VA Political Candidates Attend 'LaborFest' to Mark Start of Political Season
Labor Day is the traditional start of the political season, and the Shenandoah Valley is home to one of the biggest kickoff events.
Democrats and Republicans who gathered in Buena Vista for "LaborFest" agree on one thing - the stakes in November could not be higher. The parade route Monday, through the main drag of Buena Vista, looked like Main Street USA lined with the middle class families that are every candidate's target.
Republican U.S. Senate candidate George Allen said, "This is a Labor Day that we honor working men and women. But sadly there's 23 million who are out of work right now or underemployed. We've got to get this economy going, and that's going to be my mission as a U.S senator."
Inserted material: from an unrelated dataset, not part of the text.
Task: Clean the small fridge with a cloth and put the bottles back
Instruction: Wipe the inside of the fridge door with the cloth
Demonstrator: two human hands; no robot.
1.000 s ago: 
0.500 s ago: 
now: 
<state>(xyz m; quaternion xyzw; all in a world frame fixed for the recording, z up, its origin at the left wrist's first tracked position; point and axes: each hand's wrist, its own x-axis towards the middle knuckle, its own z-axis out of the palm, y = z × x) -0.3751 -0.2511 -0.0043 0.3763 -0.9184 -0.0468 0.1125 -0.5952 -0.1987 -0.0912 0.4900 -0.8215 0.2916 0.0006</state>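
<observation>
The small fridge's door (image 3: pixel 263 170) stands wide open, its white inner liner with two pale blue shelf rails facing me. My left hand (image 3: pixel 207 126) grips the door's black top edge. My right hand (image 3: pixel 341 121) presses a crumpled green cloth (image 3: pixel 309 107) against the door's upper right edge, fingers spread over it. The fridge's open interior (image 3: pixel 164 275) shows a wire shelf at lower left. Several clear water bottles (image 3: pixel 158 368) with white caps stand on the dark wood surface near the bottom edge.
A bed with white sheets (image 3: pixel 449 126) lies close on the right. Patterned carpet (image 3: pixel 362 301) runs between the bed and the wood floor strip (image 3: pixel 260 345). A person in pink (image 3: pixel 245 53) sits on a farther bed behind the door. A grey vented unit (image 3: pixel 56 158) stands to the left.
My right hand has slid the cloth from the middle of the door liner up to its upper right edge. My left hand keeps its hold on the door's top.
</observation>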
Allen says the answer is to tap into America's energy resources, while cutting taxes and regulations on business. His opponent for the U.S. Senate seat, Democrat Tim Kaine, says that's not enough.
"We wouldn't balance the budget just by slashing infrastructure and education and Medicare spending. We'd invest in the priorities that help folks succeed. And we'd find common ground. Dividing people and pulling them apart, that's not going to take our nation forward. We need more bridge-builders," said Kaine.
Kaine's call for civility included his own supporters who engaged in chanting battles with Republicans. But 6th District Congressman Bob Goodlatte blames the sluggish economy squarely on Democrats for what he calls business-crushing mandates, including federal health care.
Goodlatte said, "They've already written 12,000 pages of new regulations to implement this very, very costly program that's going to bust the budget of our country. So we need to rein in government spending and increase the incentives for people to invest in the private sector."
Democrat Andy Schmookler aims to unseat the 10-term incumbent, by tying him to entrenched politicians and corporate greed.
"It's about honest versus dishonest. It's about willingness to serve the greater good versus the spirit of everything I can get for me and my guys. That's what's at stake, and it couldn't be more profound," said Schmookler.
That perhaps is the only point where the two parties find common ground. Candidates from the two major parties also agreed Monday on Virginia's pivotal role in the 2012 presidential race. As Tim Kaine put it, "It's better to matter... and we matter."